ACLU Now Sides With Government Against First Amendment Rights

Jarrett Stepman /

The American Civil Liberties Union is a leftist organization, not one that defends free speech.

That’s what was revealed in an op-ed by David Cole, the ACLU’s legal director, published Monday in The New York Times in reference to the Supreme Court case called 303 Creative LLC v. Elenis.

In July 2021, the 10th U.S. Circuit Court of Appeals ruled that Colorado’s Anti-Discrimination Act required graphic designer Lorie Smith, towner of 303 Creative, to create custom websites celebrating same-sex marriages–a stand that violates Smith’s Christian beliefs. The case made its way to the Supreme Court, which was scheduled to hear arguments Monday.

The ACLU’s op-ed in the Times begins reasonably enough:

Can an artist be compelled to create a website for an event she does not condone? That’s the question the Supreme Court has said it will take up on Monday, when it hears oral arguments in 303 Creative v. Elenis. The answer would seem to be obviously “no.”

The next sentence begins with “but,” a theme of this piece that both distorts the implications of the case and demonstrates how the ACLU’s commitment to free speech becomes tenuous when left-wing social values are at stake.

As the Washington Examiner’s commentary editor, Conn Carroll, wrote, the ACLU op-ed confuses the issue of 303 Creative v. Elenis, writing several times that it effectively is about whether a business can turn away a customer because of race, sexual orientation, or religion.

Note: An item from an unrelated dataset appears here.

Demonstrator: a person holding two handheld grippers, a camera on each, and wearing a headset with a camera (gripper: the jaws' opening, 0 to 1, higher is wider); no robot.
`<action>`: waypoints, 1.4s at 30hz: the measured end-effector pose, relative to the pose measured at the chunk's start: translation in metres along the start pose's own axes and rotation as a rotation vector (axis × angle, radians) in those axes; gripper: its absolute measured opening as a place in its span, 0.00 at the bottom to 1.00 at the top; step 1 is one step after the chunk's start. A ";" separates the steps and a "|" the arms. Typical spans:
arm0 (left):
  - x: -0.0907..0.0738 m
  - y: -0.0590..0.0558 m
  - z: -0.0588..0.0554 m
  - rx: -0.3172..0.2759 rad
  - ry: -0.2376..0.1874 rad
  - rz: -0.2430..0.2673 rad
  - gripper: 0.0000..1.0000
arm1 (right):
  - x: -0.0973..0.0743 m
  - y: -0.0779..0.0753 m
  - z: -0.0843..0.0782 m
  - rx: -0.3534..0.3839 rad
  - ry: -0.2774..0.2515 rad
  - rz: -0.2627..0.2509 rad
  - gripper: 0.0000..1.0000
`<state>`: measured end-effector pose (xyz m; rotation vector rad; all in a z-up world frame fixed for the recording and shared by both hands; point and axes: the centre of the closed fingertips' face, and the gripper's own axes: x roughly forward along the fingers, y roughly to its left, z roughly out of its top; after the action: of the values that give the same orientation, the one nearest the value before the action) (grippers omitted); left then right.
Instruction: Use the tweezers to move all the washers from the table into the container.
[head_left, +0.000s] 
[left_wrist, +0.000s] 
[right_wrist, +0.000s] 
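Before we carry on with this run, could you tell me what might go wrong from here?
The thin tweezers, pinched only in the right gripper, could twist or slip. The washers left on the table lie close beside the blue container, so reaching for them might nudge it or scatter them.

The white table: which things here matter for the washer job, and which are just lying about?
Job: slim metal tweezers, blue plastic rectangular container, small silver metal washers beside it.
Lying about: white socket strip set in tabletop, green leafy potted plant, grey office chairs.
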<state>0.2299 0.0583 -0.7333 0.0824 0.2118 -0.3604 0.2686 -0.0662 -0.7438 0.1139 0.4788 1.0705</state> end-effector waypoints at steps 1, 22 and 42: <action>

“The right question is whether someone who chooses to open a business to the public should have the right to turn away gay customers simply because the service she would provide them is ‘expressive’ or ‘artistic,’” the ACLU’s Cole writes, and makes a similar statement two more times.

“Cole’s mistake in all three paragraphs is the same mistake Justice Sonia Sotomayor made in the Masterpiece Cakeshop case,” Carroll wrote, referring to the 2018 Supreme Court case involving Christian baker Jack Phillips, who refused to make a custom cake to celebrate a same-sex wedding.

Carrol added:

Cole and Sotomayor are falsely claiming in both cases that the artists being forced to speak are refusing to speak because of the identity of their customers. But that is just false. The customer’s identity has nothing to do with the content of the compelled speech.

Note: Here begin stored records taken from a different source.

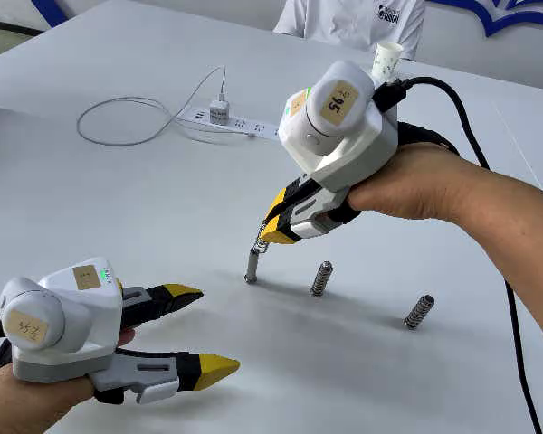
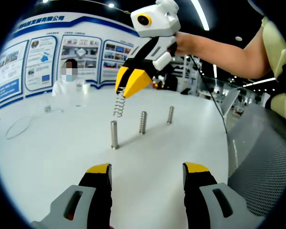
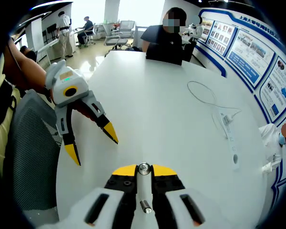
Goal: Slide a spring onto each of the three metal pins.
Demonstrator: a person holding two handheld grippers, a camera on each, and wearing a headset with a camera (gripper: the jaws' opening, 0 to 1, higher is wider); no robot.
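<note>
1. The right tongs (image 1: 276, 233) were clamped shut on the top end of a spring (image 1: 261, 242), which hung down out of the tips.
2. The bare pin (image 1: 252, 267) stood upright on the table (image 1: 163, 208) right underneath those tongs, with its top at the spring's lower end. I couldn't tell if they were touching or just shy of it.
3. The bit that mattered imo: the pin's axis was vertical, but the spring leaned a little off it. I'd guess it needed straightening so the coil sat square over the pin before going down.
4. The middle pin (image 1: 321, 278) and the end pin (image 1: 419, 311), off to the side of the right tongs away from the left ones, each had a spring on already, so this looked like the last one.
5. The left tongs (image 1: 213, 330) were wide open with nothing in them, low by the table and well apart from the bare pin. The right tongs were clearly the nearer pair.
</note>
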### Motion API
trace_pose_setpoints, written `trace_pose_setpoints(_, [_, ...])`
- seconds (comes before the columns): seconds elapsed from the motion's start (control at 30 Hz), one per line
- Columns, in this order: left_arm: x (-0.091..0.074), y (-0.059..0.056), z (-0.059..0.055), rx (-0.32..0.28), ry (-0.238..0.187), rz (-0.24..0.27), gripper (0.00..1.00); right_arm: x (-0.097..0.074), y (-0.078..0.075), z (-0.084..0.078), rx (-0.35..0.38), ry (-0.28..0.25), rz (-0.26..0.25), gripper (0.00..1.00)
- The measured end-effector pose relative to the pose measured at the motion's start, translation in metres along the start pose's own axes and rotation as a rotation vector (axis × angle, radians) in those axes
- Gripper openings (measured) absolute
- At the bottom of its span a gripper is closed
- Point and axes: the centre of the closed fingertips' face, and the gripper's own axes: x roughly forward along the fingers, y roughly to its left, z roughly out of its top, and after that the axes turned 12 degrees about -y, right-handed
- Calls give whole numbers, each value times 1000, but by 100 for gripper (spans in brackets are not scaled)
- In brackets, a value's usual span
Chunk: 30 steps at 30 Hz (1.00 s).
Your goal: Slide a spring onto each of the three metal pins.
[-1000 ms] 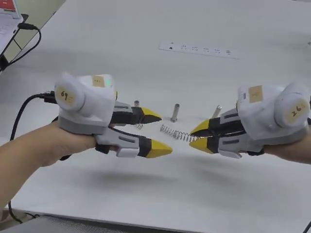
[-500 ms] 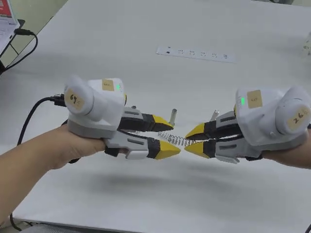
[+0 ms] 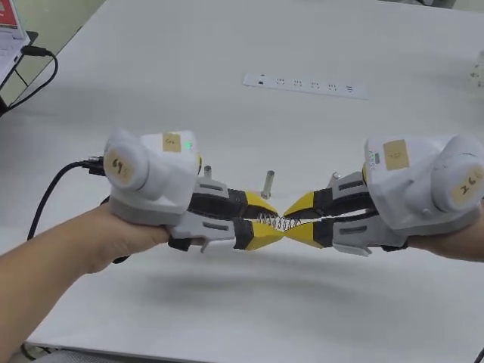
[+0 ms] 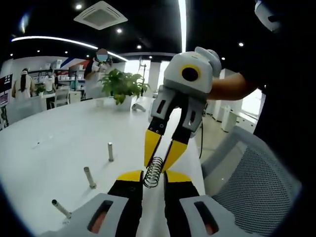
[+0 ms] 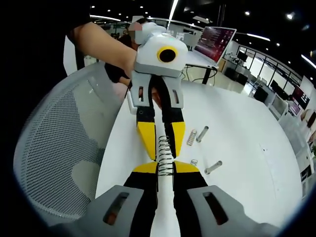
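1. Left tool and right tool meet tip to tip above the table, each clamped on one end of the same spring.
2. Risk: uneven release or pull may stretch the spring or flick it away from the pins.
3. Left gripper view shows three bare pins; right gripper view adds two loose springs beside pins.

The white table bears a power strip; on the strip's near side are three upright metal pins and a loose spring.
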Motion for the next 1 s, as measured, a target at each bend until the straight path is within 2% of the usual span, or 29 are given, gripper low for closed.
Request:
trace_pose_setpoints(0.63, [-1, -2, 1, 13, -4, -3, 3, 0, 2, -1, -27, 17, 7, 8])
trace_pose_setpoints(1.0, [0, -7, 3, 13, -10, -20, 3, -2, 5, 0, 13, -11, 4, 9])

Exactly. Despite how the ACLU is trying to frame this case, it isn’t about whether a business can refuse service based on a person’s identity. It’s about whether a public accommodations law may be used to compel a business owner to speak or not speak in a way that violates his or her religious beliefs.

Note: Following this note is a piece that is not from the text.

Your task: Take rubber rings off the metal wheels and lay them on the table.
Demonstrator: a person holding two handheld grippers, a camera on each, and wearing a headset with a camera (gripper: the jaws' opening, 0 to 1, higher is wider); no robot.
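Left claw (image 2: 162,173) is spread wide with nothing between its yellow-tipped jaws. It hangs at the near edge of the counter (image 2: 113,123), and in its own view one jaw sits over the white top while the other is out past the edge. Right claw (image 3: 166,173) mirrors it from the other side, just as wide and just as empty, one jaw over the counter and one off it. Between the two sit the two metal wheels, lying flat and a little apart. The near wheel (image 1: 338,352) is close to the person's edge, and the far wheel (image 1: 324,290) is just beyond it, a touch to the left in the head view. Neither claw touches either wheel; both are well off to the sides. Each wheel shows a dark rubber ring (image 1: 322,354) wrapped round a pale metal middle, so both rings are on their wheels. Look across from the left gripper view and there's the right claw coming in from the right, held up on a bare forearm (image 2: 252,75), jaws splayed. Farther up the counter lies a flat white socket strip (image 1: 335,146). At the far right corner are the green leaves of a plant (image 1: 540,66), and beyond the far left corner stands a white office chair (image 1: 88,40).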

This is about the First Amendment, an issue about which the American Civil Liberties Union used to be more absolutist. In 1978, the ACLU defended the free speech rights of a neo-Nazi group to march through Skokie, a village adjoining Chicago where many Holocaust survivors lived.

That’s ancient history. It appears that the ACLU is fine with restricting the First Amendment when it clashes with the organization’s other views.

“The ACLU has been this nation’s leading defender of free speech for more than a century,” Cole writes in the Times. “We firmly believe that states cannot compel artists or anyone else to express messages with which they disagree.”

But,” he goes on, and the ACLU’s “buts” are doing a lot of work here, “we filed an amicus brief supporting Colorado in 303 Creative, and we defended the same law five years ago on behalf of the gay couple denied service by Masterpiece Cakeshop.”

So now the ACLU sides with the state against individuals to crush First Amendment rights. Quite a turnaround.